Activity →
The answer must consist only of the lines in the records below from the line with "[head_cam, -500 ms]" to the line with "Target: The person", both included, copied word for word with every picture left out.

━━━ Record extracts ━━━

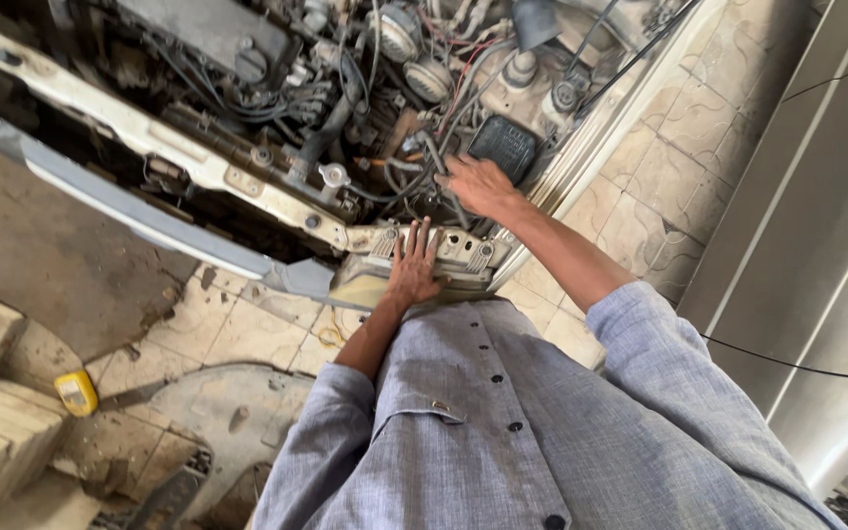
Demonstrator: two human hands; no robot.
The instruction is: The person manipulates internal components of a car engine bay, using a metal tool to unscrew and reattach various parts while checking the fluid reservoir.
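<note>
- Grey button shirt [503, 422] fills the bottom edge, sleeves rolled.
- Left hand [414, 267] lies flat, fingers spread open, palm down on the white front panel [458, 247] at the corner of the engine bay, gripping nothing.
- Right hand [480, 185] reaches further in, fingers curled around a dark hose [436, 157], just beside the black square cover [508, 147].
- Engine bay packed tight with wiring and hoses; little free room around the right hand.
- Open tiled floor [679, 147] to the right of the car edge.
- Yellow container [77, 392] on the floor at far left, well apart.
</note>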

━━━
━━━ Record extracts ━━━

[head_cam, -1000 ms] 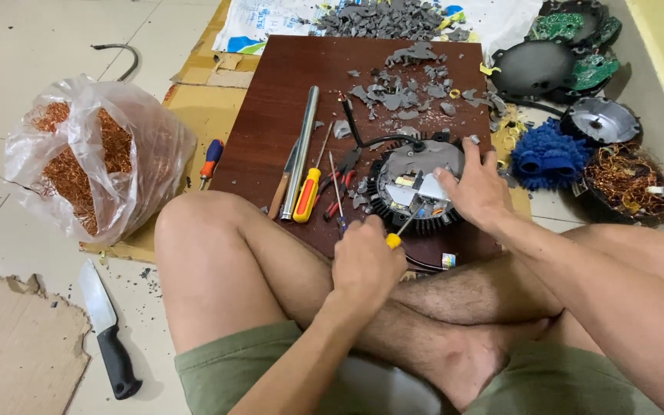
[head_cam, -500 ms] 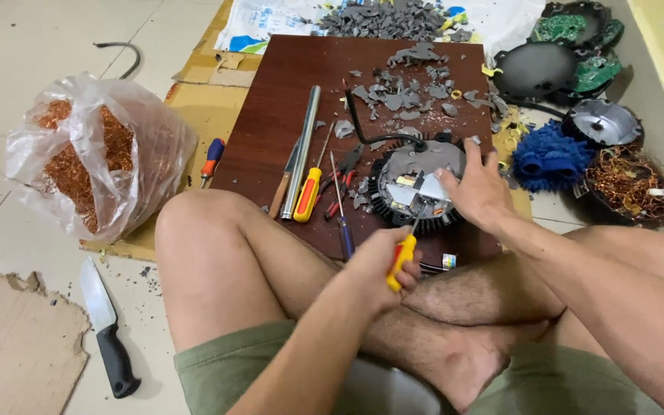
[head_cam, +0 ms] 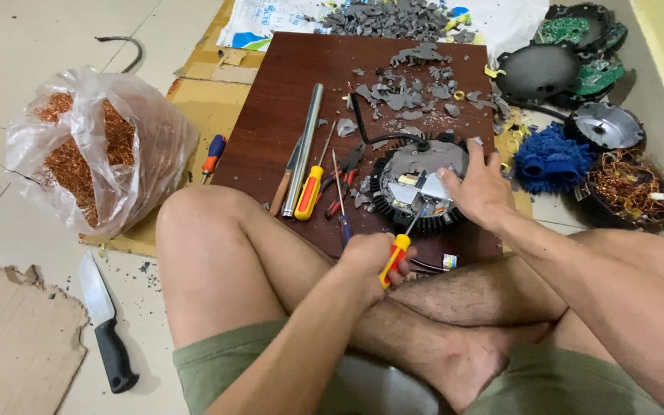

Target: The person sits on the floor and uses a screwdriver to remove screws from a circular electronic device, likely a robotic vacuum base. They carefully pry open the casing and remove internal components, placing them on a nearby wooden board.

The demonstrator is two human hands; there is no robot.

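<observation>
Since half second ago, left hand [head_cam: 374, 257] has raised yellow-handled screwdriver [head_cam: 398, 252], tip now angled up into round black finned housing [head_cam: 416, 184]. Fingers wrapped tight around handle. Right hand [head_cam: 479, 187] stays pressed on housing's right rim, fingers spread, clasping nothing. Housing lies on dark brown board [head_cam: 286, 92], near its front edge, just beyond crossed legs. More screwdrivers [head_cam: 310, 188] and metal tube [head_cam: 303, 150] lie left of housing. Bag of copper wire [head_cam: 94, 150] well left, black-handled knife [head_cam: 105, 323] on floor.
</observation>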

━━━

Result for this task →
[head_cam, -500 ms] 
[head_cam, +0 ms] 

Target: The person sits on the floor and uses a screwdriver to remove screws from a circular electronic device, likely a robotic vacuum base. They carefully pry open the casing and remove internal components, placing them on a nearby wooden board.

The answer requires no additions.